There has also been a drop in volunteering in the UK and this is more pronounced in poorer areas. A recent study at the University of Manchester showed a drop in volunteering across the UK since the 2008 crisis. Once you break the ties that bind communities together, trust falls and with it, so too does co-operation, rupturing the social network.

People become atomised and poverty amplifies this sense of isolation. Quickly hope turns to anger because reciprocity and the appearance of having a chance smash into the reality of income, and regional and social inequality. Anger diminishes understanding, affection, connection, co-operation and ultimately, love.

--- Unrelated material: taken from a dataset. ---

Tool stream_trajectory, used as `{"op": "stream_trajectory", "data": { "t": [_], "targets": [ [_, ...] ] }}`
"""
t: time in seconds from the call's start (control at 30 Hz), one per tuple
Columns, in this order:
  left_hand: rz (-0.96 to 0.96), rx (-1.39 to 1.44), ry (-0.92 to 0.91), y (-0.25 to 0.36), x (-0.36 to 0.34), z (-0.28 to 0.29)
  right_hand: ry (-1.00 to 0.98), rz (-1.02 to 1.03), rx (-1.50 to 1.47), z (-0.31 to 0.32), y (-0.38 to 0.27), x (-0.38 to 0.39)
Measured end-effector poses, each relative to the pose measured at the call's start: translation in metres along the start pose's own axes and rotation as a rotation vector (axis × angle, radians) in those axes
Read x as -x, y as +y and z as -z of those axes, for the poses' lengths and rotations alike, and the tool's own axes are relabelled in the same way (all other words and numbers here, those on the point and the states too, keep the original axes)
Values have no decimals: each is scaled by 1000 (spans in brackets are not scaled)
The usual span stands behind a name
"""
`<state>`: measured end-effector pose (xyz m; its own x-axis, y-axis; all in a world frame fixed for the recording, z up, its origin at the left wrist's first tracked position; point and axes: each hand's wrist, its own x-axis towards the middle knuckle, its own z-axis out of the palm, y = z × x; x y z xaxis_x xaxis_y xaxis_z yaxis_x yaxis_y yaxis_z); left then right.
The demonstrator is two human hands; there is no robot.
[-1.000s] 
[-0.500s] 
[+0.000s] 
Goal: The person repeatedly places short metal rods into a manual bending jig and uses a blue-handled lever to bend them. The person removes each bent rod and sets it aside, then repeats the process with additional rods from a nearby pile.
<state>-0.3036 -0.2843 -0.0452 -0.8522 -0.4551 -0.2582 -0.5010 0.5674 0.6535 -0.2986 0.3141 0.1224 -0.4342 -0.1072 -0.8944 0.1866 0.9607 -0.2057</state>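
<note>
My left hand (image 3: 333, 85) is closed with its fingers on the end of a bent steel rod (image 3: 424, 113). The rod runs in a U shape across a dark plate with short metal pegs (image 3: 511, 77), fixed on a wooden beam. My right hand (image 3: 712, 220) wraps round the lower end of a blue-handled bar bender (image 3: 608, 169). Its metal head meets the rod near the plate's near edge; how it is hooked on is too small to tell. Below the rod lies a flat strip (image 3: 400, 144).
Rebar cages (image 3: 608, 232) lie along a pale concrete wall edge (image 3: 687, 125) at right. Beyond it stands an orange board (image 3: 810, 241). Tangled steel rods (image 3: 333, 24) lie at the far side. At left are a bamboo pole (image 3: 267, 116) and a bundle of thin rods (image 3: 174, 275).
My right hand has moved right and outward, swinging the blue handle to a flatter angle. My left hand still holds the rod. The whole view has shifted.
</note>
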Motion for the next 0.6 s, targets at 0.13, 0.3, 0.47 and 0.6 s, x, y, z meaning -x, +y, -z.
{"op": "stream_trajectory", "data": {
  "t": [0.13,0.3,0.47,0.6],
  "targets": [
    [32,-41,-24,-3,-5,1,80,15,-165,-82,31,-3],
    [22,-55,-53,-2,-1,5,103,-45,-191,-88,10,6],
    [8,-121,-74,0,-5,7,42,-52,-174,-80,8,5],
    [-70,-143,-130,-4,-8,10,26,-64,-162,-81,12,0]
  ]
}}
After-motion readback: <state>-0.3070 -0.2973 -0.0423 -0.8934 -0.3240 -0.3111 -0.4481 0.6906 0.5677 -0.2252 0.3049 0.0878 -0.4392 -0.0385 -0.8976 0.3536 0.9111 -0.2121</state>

Rage becomes normalised, and the economy, which is sustained by collaboration seizes up. No one’s back is scratched and everyone is worse off.

The lesson for Ireland from England at this time of year, is that an economy is not just for Christmas. It’s a 365-day, 24-7 concept driven not by self-interest or even unique gestures of saintly kindness, but by collaboration and co-operation. It is strengthened by civil ties and social capital.

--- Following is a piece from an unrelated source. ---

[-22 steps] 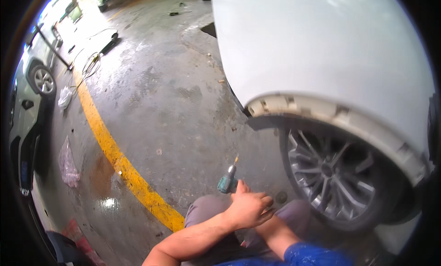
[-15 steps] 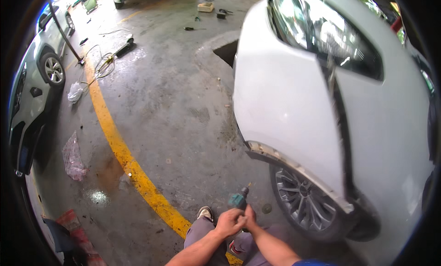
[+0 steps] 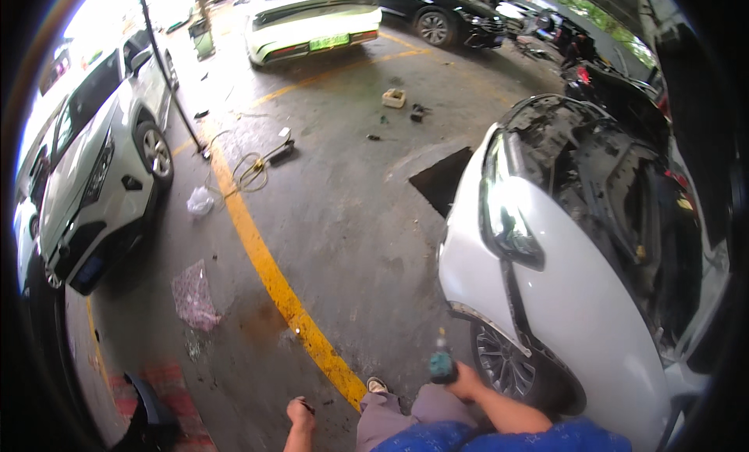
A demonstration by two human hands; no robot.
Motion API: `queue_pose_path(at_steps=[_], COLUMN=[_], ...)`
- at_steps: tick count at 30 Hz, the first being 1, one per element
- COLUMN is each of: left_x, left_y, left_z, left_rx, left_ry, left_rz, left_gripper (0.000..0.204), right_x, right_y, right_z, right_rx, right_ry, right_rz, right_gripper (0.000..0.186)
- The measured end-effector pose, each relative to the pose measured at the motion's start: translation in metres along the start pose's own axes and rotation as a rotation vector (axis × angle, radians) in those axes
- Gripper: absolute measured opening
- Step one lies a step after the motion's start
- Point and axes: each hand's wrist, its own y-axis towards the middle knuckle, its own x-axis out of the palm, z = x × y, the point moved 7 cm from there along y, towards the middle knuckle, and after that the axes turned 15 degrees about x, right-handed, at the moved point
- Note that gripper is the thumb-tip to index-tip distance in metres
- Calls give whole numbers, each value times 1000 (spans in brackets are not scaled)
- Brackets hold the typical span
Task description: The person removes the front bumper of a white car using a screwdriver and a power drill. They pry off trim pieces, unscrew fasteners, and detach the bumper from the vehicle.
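Observation:
My right hand is wrapped round the grip of a teal and black cordless drill, whose bit points away from me. Beside that hand is the front wheel of a white car with its bonnet raised. The car's white front wing curves over the wheel, and its edge trim stands off at the arch. Lower and to the left, my left hand is closed, well apart from the drill. Something small and dark shows at its fingers, too small to name.
A dark floor pit opens by the car's nose. Ahead lie a pale box and a coiled cable. A crumpled plastic sheet and a dark panel are on the left. A parked silver car stands further left.
My left hand has come away from the drill and moved left. The drill stays in my right hand, now pointing straighter ahead. The view has lifted, showing more cars and the engine bay.

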Motion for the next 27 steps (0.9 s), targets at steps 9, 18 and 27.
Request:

Reciprocity, love and fairness make co-operation conditional. Critically, the social network works with adaptive evolutionary cunning, and humans, armed with personal dignity, are at the centre of everything.

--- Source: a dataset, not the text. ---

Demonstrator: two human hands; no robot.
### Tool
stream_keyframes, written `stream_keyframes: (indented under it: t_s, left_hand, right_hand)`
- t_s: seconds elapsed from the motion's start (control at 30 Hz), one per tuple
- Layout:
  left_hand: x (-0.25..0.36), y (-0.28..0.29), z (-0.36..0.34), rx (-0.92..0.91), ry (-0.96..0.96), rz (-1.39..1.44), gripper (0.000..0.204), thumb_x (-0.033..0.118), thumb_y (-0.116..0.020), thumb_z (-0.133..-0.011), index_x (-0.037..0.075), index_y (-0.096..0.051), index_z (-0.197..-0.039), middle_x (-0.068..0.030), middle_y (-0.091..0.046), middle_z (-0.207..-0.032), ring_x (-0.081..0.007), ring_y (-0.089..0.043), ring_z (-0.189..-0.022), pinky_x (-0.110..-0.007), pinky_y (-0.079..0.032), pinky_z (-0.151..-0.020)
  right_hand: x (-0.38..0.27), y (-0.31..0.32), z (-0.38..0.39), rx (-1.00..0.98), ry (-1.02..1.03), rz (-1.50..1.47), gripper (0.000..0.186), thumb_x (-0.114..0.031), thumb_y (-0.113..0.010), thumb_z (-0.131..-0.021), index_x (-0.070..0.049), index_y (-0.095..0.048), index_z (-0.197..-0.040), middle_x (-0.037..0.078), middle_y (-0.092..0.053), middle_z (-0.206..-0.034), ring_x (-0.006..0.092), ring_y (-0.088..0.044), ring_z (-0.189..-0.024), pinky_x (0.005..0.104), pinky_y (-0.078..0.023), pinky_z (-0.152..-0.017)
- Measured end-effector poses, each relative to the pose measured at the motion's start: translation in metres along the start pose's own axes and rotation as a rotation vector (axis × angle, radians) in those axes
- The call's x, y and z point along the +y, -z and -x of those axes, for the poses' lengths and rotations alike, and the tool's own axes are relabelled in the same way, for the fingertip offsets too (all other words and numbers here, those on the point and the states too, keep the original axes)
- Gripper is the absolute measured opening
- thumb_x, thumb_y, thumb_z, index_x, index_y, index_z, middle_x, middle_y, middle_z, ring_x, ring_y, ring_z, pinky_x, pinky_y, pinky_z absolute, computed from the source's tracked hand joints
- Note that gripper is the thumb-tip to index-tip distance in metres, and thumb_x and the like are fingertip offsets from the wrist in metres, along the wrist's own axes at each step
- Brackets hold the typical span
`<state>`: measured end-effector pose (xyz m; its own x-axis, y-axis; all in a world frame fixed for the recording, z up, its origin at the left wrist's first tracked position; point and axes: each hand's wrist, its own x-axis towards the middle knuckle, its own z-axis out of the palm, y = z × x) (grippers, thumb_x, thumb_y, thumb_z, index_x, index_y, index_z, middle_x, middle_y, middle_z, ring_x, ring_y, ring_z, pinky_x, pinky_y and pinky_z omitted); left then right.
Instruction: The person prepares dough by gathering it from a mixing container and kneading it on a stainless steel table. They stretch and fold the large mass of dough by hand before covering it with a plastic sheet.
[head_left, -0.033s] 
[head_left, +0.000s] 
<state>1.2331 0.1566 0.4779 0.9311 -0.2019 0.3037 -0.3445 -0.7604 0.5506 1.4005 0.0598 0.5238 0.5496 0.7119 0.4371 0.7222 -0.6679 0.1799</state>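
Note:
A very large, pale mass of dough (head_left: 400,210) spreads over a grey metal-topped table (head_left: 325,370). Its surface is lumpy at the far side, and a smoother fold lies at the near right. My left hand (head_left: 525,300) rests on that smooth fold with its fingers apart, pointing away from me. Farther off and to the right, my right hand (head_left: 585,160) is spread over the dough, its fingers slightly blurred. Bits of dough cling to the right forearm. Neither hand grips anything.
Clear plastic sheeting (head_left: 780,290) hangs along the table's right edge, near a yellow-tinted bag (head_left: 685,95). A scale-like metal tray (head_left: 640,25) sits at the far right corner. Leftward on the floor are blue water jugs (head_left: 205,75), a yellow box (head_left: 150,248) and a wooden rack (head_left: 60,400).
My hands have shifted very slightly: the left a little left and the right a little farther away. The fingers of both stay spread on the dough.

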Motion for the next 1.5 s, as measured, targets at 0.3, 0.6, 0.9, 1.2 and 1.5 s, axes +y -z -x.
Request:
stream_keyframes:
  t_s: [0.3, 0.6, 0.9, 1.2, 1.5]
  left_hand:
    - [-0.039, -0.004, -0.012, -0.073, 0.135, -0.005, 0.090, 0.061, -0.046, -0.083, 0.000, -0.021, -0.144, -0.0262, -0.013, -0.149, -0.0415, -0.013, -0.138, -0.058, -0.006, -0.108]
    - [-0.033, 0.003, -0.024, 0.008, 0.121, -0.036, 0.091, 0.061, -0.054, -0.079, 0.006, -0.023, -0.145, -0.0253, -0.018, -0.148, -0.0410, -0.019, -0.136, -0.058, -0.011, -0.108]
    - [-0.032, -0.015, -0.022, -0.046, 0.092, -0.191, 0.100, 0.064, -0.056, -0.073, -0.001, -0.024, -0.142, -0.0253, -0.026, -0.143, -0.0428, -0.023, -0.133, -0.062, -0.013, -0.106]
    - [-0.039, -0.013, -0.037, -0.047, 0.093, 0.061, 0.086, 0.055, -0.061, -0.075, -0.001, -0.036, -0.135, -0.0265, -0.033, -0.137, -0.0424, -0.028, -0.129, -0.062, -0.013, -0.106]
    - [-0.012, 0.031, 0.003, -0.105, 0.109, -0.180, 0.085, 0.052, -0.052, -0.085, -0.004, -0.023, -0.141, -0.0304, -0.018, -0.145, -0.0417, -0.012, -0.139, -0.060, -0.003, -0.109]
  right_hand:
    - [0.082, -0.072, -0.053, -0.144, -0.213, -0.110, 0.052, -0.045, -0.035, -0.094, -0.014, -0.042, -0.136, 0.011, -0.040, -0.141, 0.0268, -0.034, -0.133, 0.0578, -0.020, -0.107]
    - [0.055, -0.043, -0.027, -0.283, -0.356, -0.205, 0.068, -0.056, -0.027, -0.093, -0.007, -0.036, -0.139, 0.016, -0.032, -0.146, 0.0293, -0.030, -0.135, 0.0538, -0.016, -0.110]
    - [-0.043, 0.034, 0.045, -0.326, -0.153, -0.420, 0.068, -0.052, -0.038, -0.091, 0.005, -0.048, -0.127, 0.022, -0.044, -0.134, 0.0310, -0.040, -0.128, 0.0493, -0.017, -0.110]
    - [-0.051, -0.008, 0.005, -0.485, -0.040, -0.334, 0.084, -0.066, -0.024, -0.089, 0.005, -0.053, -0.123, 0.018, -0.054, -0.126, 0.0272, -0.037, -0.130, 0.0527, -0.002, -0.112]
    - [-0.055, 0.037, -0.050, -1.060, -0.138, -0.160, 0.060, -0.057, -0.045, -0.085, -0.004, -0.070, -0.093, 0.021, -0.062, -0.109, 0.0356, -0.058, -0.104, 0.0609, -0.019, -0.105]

We mess with this at our peril.
 
I suggest that you just listen to yourself - appalling snobbery there
It has nothing to do with snobbery. Level of education is an easy to establish fact and is strongly correlated with whether someone voted for leave or remain. It is stronger than age which is the one people usually mention. The more educated you are the more likely you are to be interested in, aware of and weight factual information compared to feelings. Weighing the relevant facts alone would lead almost everyone in the UK to vote remain.

I have spent quite a lot of time sitting in hospitals, ferrying relatives about and chatting over the last few weeks. My relatives are almost all midland/northern working class unlike myself an educated middle class liberal from the south/Europe. I have recently moved to a midlands industrial town where English is a second language for perhaps half the people in my street. The contrast with the well off area down south I moved from has been both striking and informative. Down south in my middle class, well off, well educated bubble I knew well almost nobody that voted leave and the result of the referendum was surprising and baffling. Around here things are rather different and the reasons not difficult to understand if you ask in a manner that allows people to give what they consider to be their reasons without provoking a defensive response. Their reasons given don't line up particularly well with those assigned by angry remainers both here and in the media for why they voted against their best interests. Racism is an unpleasant accusation. It exists but not to the extent being claimed by some here. Stupid is also too strong for people who have always voted more on feelings and loyalty to groups, leaders and ideas rather than a cold academic analysis of the relevant facts. We all do this to some extent and the Ohhh Jeremys here are another example of taking it too far to remain reasonably well grounded in reality.